■ **EXERCISE BRIEF**:
Reproduce only the lines of the material below that start at the line containing "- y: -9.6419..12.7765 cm" and stop at the line containing "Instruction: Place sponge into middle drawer". Keep both end lines.

### DATA FOR THE TASK

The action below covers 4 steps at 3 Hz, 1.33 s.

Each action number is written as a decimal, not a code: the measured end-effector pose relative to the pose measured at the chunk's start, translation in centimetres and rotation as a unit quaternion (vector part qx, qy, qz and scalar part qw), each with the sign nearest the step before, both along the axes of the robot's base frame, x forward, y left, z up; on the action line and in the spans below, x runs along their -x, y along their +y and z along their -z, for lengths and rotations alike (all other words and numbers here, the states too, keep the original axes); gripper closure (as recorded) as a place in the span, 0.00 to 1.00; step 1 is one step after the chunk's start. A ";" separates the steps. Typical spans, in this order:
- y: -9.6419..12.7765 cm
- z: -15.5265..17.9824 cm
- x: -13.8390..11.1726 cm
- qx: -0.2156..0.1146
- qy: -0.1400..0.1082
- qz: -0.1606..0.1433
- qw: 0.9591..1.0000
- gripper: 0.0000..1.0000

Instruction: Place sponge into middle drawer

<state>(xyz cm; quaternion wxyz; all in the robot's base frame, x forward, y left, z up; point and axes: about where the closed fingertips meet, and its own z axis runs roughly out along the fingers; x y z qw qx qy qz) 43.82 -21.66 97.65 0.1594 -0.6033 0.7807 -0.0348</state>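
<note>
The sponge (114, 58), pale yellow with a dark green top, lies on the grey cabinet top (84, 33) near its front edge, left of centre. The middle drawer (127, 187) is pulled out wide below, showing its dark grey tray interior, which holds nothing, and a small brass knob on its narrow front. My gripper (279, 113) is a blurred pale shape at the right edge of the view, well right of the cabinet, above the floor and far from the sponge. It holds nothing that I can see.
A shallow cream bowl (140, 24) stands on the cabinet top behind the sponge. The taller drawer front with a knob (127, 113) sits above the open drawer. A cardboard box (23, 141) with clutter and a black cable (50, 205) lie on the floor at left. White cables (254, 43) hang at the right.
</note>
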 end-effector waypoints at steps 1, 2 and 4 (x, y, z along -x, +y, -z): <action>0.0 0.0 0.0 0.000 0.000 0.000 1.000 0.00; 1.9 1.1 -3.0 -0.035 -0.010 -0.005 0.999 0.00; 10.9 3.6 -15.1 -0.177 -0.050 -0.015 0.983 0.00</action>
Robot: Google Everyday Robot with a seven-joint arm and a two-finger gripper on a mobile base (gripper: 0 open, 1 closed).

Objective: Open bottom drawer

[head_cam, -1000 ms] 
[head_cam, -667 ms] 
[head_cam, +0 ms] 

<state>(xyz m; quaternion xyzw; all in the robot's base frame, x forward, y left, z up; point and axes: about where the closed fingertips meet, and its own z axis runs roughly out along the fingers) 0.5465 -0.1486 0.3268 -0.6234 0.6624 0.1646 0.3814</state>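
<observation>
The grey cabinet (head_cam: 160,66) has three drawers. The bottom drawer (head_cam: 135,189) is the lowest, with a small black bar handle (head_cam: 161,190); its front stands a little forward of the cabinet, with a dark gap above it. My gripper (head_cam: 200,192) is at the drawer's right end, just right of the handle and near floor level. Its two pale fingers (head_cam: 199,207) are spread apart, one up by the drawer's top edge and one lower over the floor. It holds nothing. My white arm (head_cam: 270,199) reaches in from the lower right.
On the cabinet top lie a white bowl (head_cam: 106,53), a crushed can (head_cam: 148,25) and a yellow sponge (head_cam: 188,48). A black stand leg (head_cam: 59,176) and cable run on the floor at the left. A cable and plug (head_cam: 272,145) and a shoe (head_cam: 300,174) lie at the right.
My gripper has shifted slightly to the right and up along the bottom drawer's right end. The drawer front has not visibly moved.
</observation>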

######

■ **RESULT OF THIS TASK**:
- y: -9.6419..12.7765 cm
- z: -15.5265..17.9824 cm
- x: -13.8390..11.1726 cm
- qx: -0.2156..0.1146
- qy: -0.1400..0.1082
- qz: -0.1606..0.1433
- qw: 0.9591..1.0000
- gripper: 0.0000..1.0000

Instruction: Place sponge into middle drawer

The exercise requires no additional content.